#### EXERCISE DESCRIPTION:
Return only the stretch of the material below that begins with the line containing "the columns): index" and ends with the line containing "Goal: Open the", exactly; both of those lines belong to it.

# # # # # # #

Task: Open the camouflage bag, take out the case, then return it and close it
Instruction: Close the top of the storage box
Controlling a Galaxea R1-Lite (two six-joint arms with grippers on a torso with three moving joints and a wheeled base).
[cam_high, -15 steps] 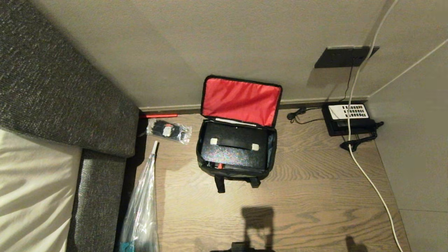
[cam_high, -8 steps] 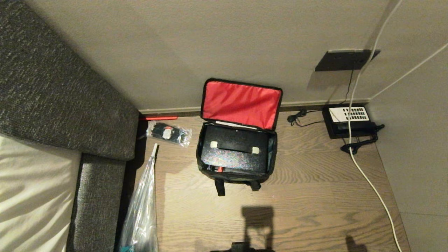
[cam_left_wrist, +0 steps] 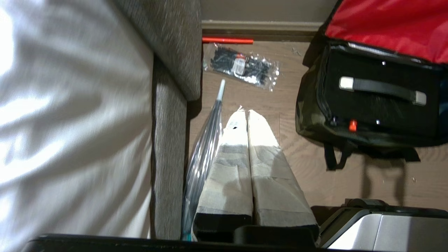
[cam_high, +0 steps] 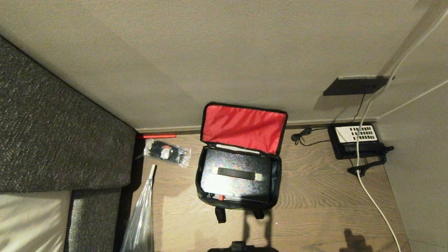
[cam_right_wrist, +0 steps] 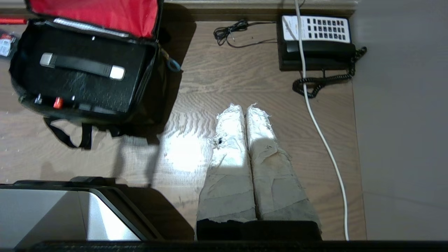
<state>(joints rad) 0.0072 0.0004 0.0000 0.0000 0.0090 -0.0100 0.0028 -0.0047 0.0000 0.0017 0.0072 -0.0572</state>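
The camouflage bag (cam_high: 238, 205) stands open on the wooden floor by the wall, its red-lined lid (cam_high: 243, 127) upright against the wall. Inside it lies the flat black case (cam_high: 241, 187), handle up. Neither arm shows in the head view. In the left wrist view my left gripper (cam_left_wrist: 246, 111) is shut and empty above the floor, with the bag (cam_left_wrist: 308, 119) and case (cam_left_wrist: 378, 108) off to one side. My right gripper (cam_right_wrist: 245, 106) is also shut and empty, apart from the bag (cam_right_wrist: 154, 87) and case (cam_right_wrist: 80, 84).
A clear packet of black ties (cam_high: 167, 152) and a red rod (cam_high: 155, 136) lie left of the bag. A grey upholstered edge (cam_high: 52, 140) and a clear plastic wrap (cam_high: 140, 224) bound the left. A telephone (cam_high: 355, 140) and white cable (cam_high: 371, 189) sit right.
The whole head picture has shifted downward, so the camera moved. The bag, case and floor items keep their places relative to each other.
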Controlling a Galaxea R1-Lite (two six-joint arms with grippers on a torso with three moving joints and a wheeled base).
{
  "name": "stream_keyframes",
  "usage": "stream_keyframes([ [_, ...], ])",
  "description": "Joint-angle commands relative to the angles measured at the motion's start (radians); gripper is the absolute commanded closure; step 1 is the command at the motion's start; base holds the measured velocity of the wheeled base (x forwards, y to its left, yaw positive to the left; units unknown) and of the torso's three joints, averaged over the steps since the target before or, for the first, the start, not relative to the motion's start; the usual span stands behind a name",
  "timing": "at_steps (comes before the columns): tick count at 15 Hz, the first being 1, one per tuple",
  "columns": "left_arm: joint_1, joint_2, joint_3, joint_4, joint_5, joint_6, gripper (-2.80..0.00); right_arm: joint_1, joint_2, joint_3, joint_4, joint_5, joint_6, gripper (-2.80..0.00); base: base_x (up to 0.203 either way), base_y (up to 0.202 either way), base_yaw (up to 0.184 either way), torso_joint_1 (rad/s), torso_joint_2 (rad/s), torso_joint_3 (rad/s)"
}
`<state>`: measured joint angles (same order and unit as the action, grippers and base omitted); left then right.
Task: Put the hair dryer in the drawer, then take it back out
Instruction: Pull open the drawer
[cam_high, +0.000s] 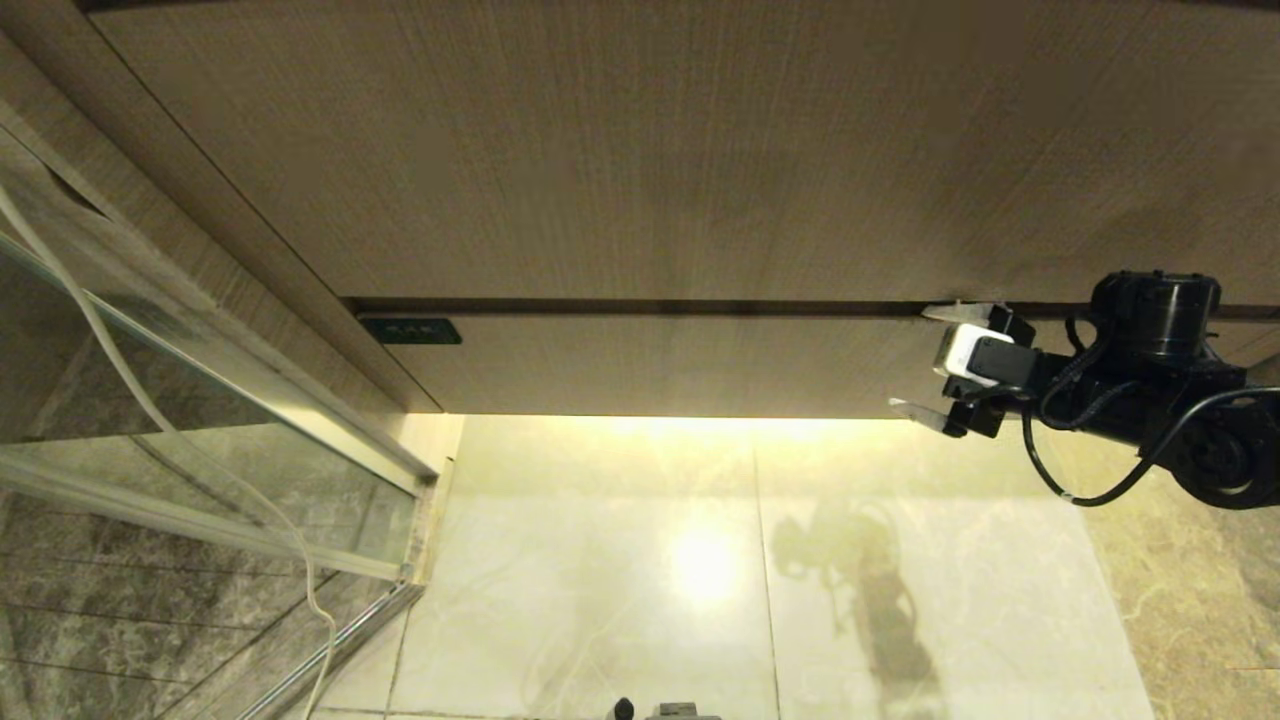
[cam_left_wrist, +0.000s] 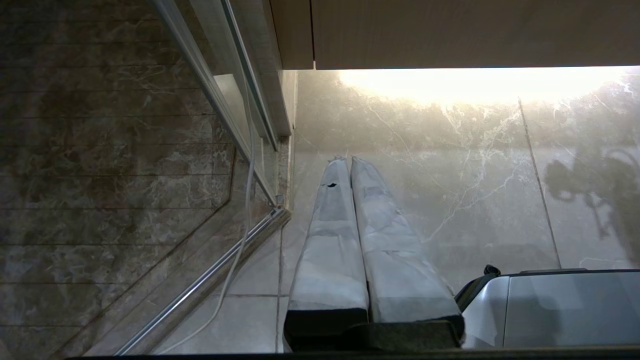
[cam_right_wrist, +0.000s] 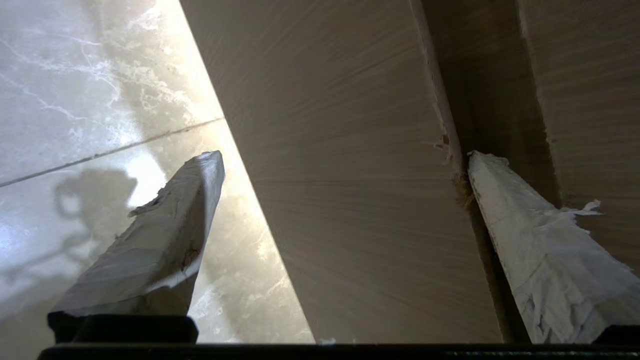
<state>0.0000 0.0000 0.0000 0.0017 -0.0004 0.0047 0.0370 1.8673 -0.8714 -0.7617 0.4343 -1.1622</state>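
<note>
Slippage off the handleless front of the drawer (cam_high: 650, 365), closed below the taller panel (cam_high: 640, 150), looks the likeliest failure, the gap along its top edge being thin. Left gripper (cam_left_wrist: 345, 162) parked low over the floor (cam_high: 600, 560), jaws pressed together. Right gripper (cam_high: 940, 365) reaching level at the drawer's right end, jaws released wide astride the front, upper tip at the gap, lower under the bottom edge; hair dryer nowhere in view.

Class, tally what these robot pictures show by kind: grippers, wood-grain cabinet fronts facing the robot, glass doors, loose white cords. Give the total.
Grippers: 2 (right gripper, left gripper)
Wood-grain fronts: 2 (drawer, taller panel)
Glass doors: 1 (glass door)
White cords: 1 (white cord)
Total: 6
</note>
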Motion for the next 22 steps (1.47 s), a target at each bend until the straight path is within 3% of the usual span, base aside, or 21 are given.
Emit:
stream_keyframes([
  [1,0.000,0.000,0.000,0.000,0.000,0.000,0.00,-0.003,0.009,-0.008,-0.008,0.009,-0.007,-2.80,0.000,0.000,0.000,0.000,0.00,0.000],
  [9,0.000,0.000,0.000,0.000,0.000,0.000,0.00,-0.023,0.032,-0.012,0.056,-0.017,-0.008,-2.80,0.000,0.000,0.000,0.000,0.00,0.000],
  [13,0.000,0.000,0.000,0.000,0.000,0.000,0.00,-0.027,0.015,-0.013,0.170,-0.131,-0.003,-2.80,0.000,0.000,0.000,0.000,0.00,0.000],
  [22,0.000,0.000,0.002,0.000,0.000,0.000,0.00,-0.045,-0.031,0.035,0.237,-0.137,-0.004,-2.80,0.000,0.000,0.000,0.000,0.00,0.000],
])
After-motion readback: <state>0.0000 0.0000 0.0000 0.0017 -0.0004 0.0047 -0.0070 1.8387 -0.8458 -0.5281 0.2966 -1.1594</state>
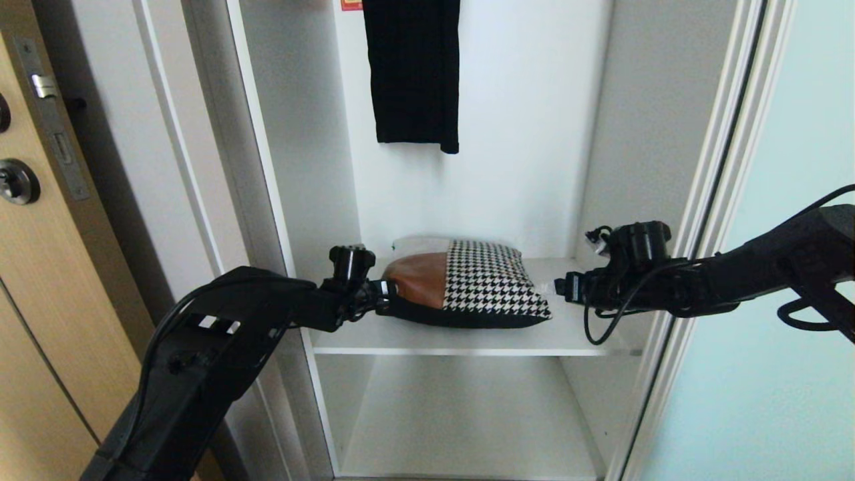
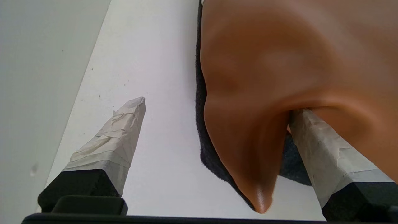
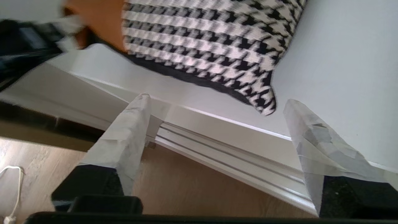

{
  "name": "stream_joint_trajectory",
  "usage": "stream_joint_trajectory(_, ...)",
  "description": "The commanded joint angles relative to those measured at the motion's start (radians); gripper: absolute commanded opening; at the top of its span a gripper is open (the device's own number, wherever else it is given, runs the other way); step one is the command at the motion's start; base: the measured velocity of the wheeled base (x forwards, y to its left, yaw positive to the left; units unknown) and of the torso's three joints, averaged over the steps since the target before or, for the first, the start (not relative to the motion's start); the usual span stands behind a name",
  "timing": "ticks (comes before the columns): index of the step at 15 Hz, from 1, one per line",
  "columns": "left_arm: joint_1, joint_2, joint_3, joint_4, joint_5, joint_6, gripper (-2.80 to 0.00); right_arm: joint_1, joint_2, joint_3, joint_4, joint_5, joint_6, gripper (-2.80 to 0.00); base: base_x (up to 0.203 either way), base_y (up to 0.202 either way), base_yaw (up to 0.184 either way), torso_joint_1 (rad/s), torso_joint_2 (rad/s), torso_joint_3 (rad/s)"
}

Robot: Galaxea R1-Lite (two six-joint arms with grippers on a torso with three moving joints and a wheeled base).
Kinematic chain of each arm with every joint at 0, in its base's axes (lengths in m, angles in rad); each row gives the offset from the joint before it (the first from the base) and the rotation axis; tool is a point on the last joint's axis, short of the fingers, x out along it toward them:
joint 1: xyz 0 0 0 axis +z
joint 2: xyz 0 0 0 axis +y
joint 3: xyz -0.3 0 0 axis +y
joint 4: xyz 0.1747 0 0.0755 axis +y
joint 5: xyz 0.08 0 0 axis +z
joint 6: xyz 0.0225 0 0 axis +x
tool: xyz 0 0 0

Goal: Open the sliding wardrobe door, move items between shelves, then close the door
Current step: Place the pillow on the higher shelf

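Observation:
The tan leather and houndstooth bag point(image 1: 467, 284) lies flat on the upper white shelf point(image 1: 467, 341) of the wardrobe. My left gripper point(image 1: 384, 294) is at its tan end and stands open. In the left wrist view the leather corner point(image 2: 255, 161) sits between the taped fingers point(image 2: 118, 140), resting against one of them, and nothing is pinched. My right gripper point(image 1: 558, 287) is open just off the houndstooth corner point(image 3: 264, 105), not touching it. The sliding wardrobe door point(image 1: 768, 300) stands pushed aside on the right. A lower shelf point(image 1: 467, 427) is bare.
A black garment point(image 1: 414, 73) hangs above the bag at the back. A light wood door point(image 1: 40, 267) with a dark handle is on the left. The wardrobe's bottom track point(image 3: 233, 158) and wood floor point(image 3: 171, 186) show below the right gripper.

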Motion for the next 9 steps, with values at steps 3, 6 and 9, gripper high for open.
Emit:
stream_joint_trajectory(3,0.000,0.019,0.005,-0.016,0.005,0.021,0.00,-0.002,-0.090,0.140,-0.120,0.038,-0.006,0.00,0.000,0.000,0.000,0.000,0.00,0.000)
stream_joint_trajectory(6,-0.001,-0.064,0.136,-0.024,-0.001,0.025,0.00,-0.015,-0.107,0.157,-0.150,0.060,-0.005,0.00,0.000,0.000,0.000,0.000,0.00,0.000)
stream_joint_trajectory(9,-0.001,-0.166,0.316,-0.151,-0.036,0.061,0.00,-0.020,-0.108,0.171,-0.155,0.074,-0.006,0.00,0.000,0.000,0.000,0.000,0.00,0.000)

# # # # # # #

#### FINISHED EXERCISE:
  "timing": "ticks (comes before the columns): index of the step at 15 Hz, from 1, one per line",
  "columns": "left_arm: joint_1, joint_2, joint_3, joint_4, joint_5, joint_6, gripper (-2.80 to 0.00); right_arm: joint_1, joint_2, joint_3, joint_4, joint_5, joint_6, gripper (-2.80 to 0.00); base: base_x (up to 0.203 either way), base_y (up to 0.202 either way), base_yaw (up to 0.184 either way), torso_joint_1 (rad/s), torso_joint_2 (rad/s), torso_joint_3 (rad/s)"
}

Robot: Galaxea R1-Lite (two six-joint arms with grippers on a torso with three moving joints and a wheeled base).
Kinematic chain of each arm with every joint at 0, in its base's axes (lengths in m, angles in rad); each row gives the offset from the joint before it (the first from the base) and the rotation axis; tool is a point on the last joint's axis, short of the fingers, x out along it toward them:
joint 1: xyz 0 0 0 axis +z
joint 2: xyz 0 0 0 axis +y
joint 3: xyz -0.3 0 0 axis +y
joint 4: xyz 0.1747 0 0.0755 axis +y
joint 5: xyz 0.08 0 0 axis +z
joint 6: xyz 0.0225 0 0 axis +x
tool: xyz 0 0 0

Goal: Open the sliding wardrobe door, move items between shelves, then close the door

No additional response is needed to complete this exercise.